さらに、所論は、原判決が犯罪事実認定の証拠とした被告人の検察官、司法警察員(三通)に対する各供述調書は、被告人が犯人であるとの予断をもった捜査官が、その弁解を全く聞き入れず、「証拠もある。嘘をいうな。」と大声で怒鳴ったり、机を叩くなどし、「嘘を言うと逮捕するぞ。新聞沙汰にするぞ。」、「認めないと、女房も共犯にするぞ。」などと被告人に心理的圧迫を加えた結果、当時娘の結婚式を間近に控えていた被告人が自白したものであり、かかる強制的、脅迫的取調べによる自白を証拠とした原判決には判決に影響を及ぼすことが明らかな訴訟手続の法令違反があるというので検討するに、この点については、既に原判決が「被告人の捜査段階における自白調書の任意性及び信用性」として判断するところであり、当裁判所もこれを正当として是認するものである。

(事実誤認の控訴趣意について)

所論は、原判決は、被告人が昭和五九年五月一七日にAとその妻から土地売買の手付金名下に二〇〇万円を騙取したと認定したが、被告人はかかる手付金を受け取ったことはないから、原判決には判決に影響を及ぼすことが明らかな事実の誤認があり、被告人は無罪であるというので、所論に鑑み記録を調査して検討するに、原判決挙示の証拠によると、原判決が認定した事実を十分認定でき、当裁判所もこれを正当として是認するものであり、当審における事実取調べの結果によっても前記認定を左右するに至らない。

なお、若干補足して説明する。

所論は、Aが妻C子を介して被告人に渡した金二〇〇万円がAのいうように土地売買代金四五〇万円の手附であるとするなら、通常の取引事例からみても高額に過ぎるばかりか、それだけの手附を支払いながら売買契約書の作成さえしないのも不自然であるというが、手附は売買代金の内払いの性質も帯びるのであり、仲介する者が妻C子の実兄であることや、売手が地元の人であるばかりか目的物件も自己がスキー場用地として借用している場所であること、当時A夫婦と被告人の仲も未だ対立関係にはなかったこと等が関係証拠により認められるから、これらの事実からすれば、前記二〇〇万円が手附であるとみることになんらの妨げとなるものではない。

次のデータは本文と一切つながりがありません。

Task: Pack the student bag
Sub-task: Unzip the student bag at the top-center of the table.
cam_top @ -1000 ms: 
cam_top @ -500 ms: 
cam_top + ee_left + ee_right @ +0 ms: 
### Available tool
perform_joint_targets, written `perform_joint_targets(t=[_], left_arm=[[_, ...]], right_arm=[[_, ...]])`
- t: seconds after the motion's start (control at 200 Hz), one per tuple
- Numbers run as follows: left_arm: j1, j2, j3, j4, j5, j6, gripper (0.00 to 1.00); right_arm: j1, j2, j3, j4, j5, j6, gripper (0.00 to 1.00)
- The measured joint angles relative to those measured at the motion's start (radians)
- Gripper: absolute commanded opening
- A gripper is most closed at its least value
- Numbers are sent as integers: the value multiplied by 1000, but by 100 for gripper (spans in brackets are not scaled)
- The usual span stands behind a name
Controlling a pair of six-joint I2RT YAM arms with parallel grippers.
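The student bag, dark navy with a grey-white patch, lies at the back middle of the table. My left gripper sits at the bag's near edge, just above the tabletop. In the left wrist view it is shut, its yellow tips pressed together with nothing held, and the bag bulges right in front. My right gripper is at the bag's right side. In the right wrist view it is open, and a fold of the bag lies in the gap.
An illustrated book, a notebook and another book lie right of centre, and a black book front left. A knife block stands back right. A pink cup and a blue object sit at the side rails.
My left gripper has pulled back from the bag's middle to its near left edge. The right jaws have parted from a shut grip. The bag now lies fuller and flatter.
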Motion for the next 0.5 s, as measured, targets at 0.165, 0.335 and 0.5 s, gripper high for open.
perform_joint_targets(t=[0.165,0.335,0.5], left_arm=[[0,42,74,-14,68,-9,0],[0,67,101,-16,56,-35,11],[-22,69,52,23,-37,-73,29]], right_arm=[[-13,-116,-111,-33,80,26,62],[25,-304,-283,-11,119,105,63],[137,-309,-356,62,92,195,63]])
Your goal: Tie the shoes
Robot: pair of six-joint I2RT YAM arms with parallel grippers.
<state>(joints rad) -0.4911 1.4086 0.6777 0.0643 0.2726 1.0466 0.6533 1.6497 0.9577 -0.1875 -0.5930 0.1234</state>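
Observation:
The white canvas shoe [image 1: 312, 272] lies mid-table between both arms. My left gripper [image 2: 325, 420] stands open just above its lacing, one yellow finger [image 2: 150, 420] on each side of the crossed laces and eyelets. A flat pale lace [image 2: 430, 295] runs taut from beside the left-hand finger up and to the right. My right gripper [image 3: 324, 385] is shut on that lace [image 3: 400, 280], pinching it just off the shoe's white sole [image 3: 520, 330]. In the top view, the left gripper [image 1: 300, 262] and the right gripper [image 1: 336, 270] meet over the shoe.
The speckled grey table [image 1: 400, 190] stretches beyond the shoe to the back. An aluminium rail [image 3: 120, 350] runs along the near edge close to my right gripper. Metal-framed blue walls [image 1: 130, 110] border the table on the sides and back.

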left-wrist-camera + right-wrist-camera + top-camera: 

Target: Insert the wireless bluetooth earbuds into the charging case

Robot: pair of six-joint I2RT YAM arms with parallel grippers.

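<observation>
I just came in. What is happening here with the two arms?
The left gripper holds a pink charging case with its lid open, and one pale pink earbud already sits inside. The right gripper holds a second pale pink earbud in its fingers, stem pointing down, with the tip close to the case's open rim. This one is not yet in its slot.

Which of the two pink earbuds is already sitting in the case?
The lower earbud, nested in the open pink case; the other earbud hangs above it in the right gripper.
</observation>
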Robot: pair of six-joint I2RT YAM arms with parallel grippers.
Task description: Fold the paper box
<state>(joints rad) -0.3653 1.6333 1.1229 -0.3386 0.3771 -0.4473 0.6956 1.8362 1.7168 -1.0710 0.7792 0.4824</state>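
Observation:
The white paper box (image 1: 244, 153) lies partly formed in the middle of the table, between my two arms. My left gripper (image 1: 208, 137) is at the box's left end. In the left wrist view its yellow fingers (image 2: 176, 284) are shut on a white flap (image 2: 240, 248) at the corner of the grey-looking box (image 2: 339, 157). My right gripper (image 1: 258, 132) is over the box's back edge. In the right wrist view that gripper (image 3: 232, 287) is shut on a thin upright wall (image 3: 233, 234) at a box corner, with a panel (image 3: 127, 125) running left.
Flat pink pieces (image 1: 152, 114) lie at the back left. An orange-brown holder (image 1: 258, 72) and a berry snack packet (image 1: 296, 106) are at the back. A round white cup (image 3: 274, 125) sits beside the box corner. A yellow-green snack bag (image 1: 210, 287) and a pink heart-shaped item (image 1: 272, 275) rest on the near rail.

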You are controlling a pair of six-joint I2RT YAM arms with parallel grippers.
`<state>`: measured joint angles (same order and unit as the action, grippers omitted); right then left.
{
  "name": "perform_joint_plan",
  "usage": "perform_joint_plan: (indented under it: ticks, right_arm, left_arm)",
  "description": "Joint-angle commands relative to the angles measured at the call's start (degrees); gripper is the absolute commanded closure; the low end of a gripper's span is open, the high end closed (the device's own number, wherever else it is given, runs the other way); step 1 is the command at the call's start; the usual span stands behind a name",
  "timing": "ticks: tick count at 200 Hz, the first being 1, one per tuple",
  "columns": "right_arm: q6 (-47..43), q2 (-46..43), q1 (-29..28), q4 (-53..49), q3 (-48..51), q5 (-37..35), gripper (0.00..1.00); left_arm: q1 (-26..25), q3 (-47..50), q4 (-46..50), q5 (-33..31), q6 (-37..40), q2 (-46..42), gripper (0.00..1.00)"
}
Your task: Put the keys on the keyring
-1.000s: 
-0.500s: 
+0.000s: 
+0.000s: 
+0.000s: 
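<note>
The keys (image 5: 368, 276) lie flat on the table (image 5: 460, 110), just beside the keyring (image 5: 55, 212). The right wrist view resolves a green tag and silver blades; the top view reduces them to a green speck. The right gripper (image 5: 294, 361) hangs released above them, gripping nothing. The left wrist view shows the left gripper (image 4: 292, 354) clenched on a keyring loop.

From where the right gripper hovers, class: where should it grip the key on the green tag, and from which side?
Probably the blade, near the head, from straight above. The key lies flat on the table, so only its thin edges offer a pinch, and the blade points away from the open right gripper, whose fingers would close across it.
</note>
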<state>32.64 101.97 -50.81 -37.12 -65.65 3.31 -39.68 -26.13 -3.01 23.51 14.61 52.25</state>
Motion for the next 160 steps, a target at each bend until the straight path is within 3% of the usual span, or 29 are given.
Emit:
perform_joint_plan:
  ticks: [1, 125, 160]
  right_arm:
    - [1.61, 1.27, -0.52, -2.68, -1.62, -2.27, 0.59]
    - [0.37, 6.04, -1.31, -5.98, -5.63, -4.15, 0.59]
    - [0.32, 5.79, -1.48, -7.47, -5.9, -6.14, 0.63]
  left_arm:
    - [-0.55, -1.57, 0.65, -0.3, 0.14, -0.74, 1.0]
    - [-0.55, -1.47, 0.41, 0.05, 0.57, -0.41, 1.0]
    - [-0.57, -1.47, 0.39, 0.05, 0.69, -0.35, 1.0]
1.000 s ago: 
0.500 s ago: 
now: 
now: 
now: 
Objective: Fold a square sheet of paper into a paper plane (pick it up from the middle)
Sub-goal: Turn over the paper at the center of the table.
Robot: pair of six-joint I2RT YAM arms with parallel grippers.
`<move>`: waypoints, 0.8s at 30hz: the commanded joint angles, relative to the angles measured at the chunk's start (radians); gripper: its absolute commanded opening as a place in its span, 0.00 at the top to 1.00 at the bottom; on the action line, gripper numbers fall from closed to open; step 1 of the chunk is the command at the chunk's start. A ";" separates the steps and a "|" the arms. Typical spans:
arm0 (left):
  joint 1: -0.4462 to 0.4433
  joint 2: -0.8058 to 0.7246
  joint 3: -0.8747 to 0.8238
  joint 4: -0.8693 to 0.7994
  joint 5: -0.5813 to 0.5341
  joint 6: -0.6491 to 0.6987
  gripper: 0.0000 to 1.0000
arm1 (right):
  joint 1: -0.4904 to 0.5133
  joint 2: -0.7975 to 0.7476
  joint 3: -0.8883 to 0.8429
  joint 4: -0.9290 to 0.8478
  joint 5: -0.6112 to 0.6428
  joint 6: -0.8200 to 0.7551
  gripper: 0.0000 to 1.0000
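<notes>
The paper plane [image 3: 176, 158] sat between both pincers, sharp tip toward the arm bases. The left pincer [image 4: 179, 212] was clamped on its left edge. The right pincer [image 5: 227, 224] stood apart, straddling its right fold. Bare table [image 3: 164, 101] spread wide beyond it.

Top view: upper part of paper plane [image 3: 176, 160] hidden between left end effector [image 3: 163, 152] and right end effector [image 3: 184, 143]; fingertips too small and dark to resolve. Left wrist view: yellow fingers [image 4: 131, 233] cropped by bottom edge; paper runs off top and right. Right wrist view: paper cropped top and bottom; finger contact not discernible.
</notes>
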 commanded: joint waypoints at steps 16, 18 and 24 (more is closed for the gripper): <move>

また、被告人からB所有の土地売買の話を持ち掛けられて前記金員を手附として交付したものなら、Aは昭和五九年一二月のうちにスキー場を経営していた甲野開発株式会社の代表者に就任したのであり、その後は土、日曜日にはスキー場に来て被告人とも再々顔を合わせているのに、この話が持ち出されなかったのは、元々かような話がなかったからであるともいうが、このころにはAも被告人が支払いに困窮していること、ひょっとしたら被告人に騙されて金二〇〇万円を渡したのではないかとも思っていたこと等が関係証拠から明らかなので、右のような話をAが被告人に対し持ち出さなかったからといって格別異とするにあたらない。

被告人は、本件は、Aが自己をスキー場の経営から排除しようと画策し、その一環として単なる金二〇〇万円の貸借関係にすぎないものを詐欺被害にあったと殊更に事実を歪曲して、刑事問題化したものであるから、かかる意図にでたA夫妻の供述には矛盾があり信用できないとし、関係箇所を指摘してもいるが、原判決における補足説明や、記録中の関係証拠からも明らかなとおり、本件は告訴が端緒となって公訴提起に至ったもので、しかも、告訴がなされた時期の前後にはAと被告人の間にはスキー場内の食堂への立入り、同建物での営業妨害禁止を求める仮処分申請も裁判所に係属していたことが認められるが、かかる背景事実を考慮に入れ慎重に検討しても、本件詐欺の成否に関してはA夫婦の供述は大筋において十分に信用できるものであり、当審公判廷における証人Aの尋問結果から明らかになったAが被告人を敢えて告訴するに至った経緯もこれを補強するものといえる。論旨は理由がない。

よって、刑事訴訟法三九六条に則り本件控訴を棄却し、当審における訴訟費用については同法一八一条一項本文によりその全部を被告人に負担させることとして、主文のとおり判決する。